Dall’analisi dei risultati consolidati 2020 risalta una gestione di bilancio sana e prudente. Gli attivi totali hanno raggiunto gli 11,55 miliardi (contro 10,29 miliardi nel 2019, +12,3%), mentre i prestiti alla clientela hanno toccato i 6 miliardi (+5,4%). Numeri particolarmente positivi anche dalla raccolta complessiva che ammonta a 14,1 miliardi (+13,5%). In particolare, la crescita della raccolta diretta dalla clientela (pari a 8 miliardi, +8,2%) conferma l’attenzione e l’impegno delle banche e del gruppo nel tutelare e valorizzare il risparmio delle famiglie e delle imprese del territorio. Mentre la raccolta indiretta segna una crescita a doppia cifra (+13,5%) a 3,64 miliardi, trainata dal risparmio gestito (2,66 miliardi, +16,6%). Numeri che hanno portato l’utile netto a crescere di oltre il 10% a 38,1 milioni (34,5 milioni nel 2019), grazie anche ad un margine d’interesse di 148,4 milioni (+9,9%) ed a commissioni nette pari a 72,9 milioni (+7,9%).
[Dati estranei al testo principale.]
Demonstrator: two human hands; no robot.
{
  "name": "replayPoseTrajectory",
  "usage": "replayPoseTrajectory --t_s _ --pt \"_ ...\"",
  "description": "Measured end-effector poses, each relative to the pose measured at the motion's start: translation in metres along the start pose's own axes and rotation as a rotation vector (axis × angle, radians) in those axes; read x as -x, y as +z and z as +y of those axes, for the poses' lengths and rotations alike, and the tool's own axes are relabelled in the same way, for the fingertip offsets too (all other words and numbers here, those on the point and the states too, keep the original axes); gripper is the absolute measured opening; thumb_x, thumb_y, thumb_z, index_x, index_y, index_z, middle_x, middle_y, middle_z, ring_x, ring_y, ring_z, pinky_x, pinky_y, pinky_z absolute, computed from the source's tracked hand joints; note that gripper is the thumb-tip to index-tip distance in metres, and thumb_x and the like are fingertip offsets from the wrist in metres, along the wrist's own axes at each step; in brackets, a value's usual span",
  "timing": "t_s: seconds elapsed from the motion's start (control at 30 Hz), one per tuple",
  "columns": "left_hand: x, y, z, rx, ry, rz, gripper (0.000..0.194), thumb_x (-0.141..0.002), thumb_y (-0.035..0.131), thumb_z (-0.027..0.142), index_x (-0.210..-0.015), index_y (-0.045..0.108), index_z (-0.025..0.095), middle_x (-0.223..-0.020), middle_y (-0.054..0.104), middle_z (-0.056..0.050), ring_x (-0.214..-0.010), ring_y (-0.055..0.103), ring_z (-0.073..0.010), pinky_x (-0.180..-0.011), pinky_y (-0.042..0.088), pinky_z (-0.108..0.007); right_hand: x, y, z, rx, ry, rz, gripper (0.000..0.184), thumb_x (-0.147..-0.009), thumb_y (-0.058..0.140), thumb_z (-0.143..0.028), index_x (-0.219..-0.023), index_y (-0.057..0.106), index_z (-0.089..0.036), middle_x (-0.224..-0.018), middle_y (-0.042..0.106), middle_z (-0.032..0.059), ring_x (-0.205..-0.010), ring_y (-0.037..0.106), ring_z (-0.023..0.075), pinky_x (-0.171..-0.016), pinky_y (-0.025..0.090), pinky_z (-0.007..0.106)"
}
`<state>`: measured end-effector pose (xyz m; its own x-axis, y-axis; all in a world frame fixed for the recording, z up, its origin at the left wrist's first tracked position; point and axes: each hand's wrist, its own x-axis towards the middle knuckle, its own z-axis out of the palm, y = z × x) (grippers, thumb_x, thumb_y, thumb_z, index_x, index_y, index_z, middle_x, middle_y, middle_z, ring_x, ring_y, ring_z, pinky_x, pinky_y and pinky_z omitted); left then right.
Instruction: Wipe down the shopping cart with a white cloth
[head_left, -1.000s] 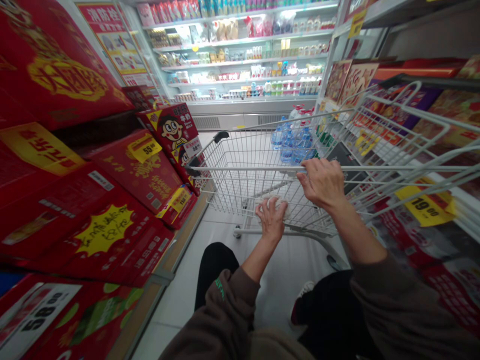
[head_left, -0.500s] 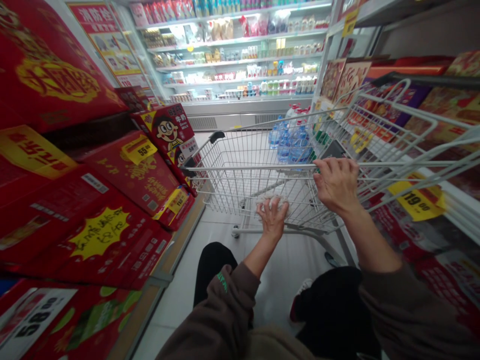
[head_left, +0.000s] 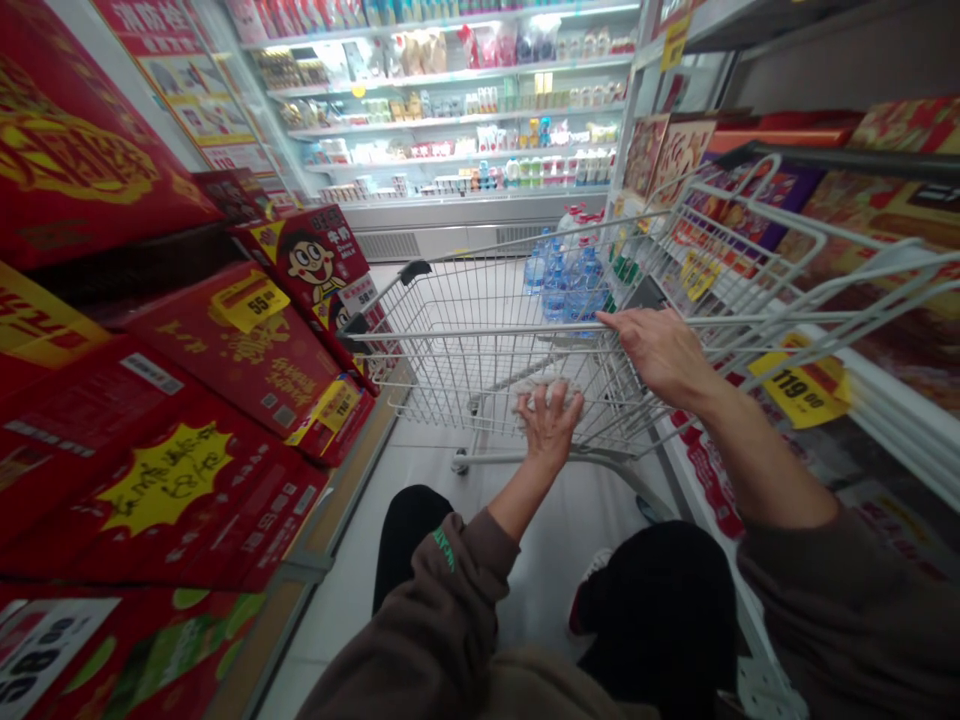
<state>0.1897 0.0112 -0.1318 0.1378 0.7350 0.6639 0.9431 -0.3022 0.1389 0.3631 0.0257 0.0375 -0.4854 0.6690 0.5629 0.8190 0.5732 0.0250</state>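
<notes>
Past the black-clad knees, the left hand has spread, curled fingers over a pale cloth, holding it against the near wire side of a shopping cart. The right hand lies over the cart's top rail; I cannot tell whether it closes round. Beyond stand water bottles, then lit fridge shelves.

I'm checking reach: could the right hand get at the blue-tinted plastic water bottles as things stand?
Probably not: the right hand is at the near side of the pale metal-wire shopping cart, which stands between it and the blue-tinted plastic water bottles.
</notes>
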Motion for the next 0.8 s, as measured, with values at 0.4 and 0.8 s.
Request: replayPoseTrajectory --t_s 0.4,0.8 --pt "-0.015 -0.027 0.016 0.036 0.049 0.151 0.036 -0.088 0.067 0.014 -0.115 0.073 0.037 -0.133 0.064 -0.007 -0.127 0.048 -0.0317 -0.103 0.031 -0.052 0.016 -0.01 0.023 0.265 0.076 0.03 0.061 -0.107 0.015 -0.045 -0.125 0.066 -0.017 -0.11 0.073 0.0109 -0.098 0.06 0.0269 -0.086 0.034 0.043" --pt "0.003 -0.001 0.015 0.004 0.042 0.053 0.035 -0.087 0.068 0.011 -0.111 0.073 0.036 -0.132 0.065 -0.006 -0.124 0.051 -0.0305 -0.103 0.031 -0.053 0.012 -0.007 0.018 0.302 0.091 -0.002 0.058 -0.106 0.016 -0.049 -0.115 0.064 -0.017 -0.107 0.07 0.0103 -0.098 0.056 0.027 -0.082 0.027 0.041"
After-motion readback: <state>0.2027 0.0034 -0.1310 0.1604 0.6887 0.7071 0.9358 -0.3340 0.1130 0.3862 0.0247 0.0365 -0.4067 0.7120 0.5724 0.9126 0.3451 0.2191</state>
Anche sul fronte della patrimonializzazione, per la Federazione del Nord Est, così come per Ccb, si segnalano parametri molto elevati, ampiamente superiore ai requisiti normativi, a tutela di tutti gli stakeholder: il Cet1 ratio raggiunge il 22,3% (+222 punti base in un anno; il sistema bancario italiano si ferma al 15,5%), mentre i fondi propri arrivano a 900 milioni (+4,5%). Passando alla qualità dell’attivo creditizio, ci troviamo ugualmente davanti a numeri che pongono i sei istituti, così come Ccb, in posizione di vertice nel comparto, poiché il rapporto crediti deteriorati netti/impieghi verso la clientela netti è del 1,9% (contro una media del 2%) mentre il livello di copertura dei crediti deteriorati è del 71,6% (a fronte di una media del 53,5%). In forte diminuzione lo stock di crediti deteriorati lordi che ammonta a 382 milioni (-25,1%): a tal proposito, in considerazione del prevedibile peggioramento della qualità dei crediti generato dalla pandemia, le banche hanno prudenzialmente accantonato quasi 70 milioni di rettifiche nel 2020 (più del doppio rispetto all’anno precedente), finalizzate ad incrementare ulteriormente le coperture sui crediti deteriorati.